*Information provided*:

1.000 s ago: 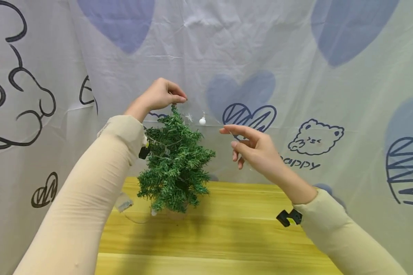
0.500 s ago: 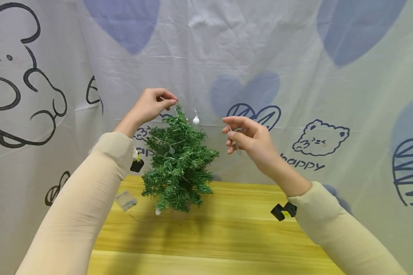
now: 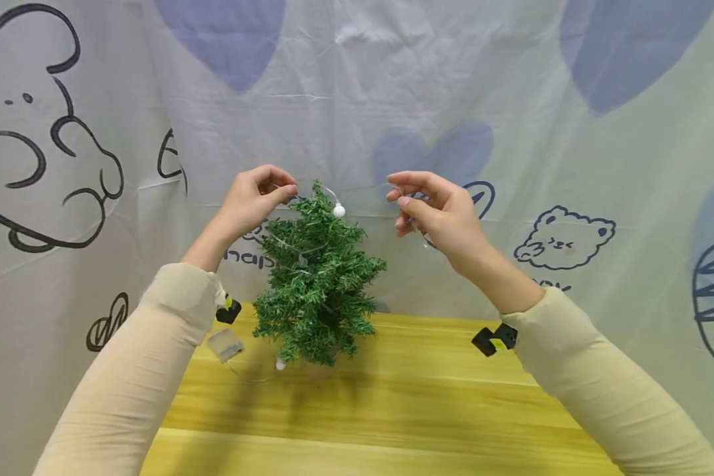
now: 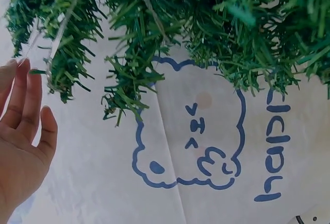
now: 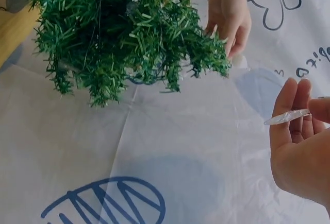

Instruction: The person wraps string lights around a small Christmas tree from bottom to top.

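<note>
A small green artificial Christmas tree (image 3: 318, 284) stands upright with a thin clear string of lights (image 4: 62, 28) wound round it. My left hand (image 3: 250, 201) is at the left of the treetop, pinching the light wire between thumb and fingers. Off to the right of the top, my right hand (image 3: 443, 208) pinches the far part of the string. From its fingers a clear pointed piece (image 5: 286, 117) sticks out in the right wrist view. A round white bulb (image 3: 339, 210) hangs on the wire just right of the treetop.
The tree's base rests on a yellow wooden table (image 3: 393, 396). Left of it lies a clear battery box (image 3: 225, 345) with a lead running to the tree. Near the base sits another white bulb (image 3: 281, 364). A printed curtain (image 3: 345, 86) hangs close behind.
My left hand has moved left and down from above the treetop to its left side. My right hand has risen slightly. The white bulb now hangs closer to the treetop.
</note>
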`<state>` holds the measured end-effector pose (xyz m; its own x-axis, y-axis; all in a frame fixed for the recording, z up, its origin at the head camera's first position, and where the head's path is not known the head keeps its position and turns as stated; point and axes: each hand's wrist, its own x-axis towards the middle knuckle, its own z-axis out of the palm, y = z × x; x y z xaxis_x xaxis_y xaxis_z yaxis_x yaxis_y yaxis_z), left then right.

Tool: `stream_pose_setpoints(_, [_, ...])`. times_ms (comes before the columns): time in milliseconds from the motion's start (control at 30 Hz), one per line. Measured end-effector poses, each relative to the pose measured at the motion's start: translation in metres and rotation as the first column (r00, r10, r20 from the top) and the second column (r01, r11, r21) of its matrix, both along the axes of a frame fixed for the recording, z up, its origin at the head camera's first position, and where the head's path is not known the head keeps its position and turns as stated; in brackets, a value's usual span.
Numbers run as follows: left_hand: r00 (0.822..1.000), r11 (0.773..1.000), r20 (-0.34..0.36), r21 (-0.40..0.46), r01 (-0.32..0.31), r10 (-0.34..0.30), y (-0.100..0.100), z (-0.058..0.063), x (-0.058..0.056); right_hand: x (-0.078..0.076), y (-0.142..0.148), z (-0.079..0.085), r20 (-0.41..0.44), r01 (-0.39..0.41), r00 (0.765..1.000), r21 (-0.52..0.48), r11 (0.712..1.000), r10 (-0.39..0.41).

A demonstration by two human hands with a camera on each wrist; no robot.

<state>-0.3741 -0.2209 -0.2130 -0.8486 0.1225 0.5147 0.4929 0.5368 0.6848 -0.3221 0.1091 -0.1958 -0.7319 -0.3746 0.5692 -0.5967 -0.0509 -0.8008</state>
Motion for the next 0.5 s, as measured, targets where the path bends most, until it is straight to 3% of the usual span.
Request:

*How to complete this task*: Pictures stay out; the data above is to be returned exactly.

*Response for this exercise*:
1.000 s ago: 
0.500 s ago: 
now: 
now: 
now: 

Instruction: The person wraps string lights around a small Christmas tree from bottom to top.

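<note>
A small green artificial Christmas tree (image 3: 318, 284) stands upright with a thin clear string of lights (image 4: 62, 28) wound round it. My left hand (image 3: 250, 201) is at the left of the treetop, pinching the light wire between thumb and fingers. Off to the right of the top, my right hand (image 3: 443, 208) pinches the far part of the string. From its fingers a clear pointed piece (image 5: 286, 117) sticks out in the right wrist view. A round white bulb (image 3: 339, 210) hangs on the wire just right of the treetop.
The tree's base rests on a yellow wooden table (image 3: 393, 396). Left of it lies a clear battery box (image 3: 225, 345) with a lead running to the tree. Near the base sits another white bulb (image 3: 281, 364). A printed curtain (image 3: 345, 86) hangs close behind.
My left hand has moved left and down from above the treetop to its left side. My right hand has risen slightly. The white bulb now hangs closer to the treetop.
</note>
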`<state>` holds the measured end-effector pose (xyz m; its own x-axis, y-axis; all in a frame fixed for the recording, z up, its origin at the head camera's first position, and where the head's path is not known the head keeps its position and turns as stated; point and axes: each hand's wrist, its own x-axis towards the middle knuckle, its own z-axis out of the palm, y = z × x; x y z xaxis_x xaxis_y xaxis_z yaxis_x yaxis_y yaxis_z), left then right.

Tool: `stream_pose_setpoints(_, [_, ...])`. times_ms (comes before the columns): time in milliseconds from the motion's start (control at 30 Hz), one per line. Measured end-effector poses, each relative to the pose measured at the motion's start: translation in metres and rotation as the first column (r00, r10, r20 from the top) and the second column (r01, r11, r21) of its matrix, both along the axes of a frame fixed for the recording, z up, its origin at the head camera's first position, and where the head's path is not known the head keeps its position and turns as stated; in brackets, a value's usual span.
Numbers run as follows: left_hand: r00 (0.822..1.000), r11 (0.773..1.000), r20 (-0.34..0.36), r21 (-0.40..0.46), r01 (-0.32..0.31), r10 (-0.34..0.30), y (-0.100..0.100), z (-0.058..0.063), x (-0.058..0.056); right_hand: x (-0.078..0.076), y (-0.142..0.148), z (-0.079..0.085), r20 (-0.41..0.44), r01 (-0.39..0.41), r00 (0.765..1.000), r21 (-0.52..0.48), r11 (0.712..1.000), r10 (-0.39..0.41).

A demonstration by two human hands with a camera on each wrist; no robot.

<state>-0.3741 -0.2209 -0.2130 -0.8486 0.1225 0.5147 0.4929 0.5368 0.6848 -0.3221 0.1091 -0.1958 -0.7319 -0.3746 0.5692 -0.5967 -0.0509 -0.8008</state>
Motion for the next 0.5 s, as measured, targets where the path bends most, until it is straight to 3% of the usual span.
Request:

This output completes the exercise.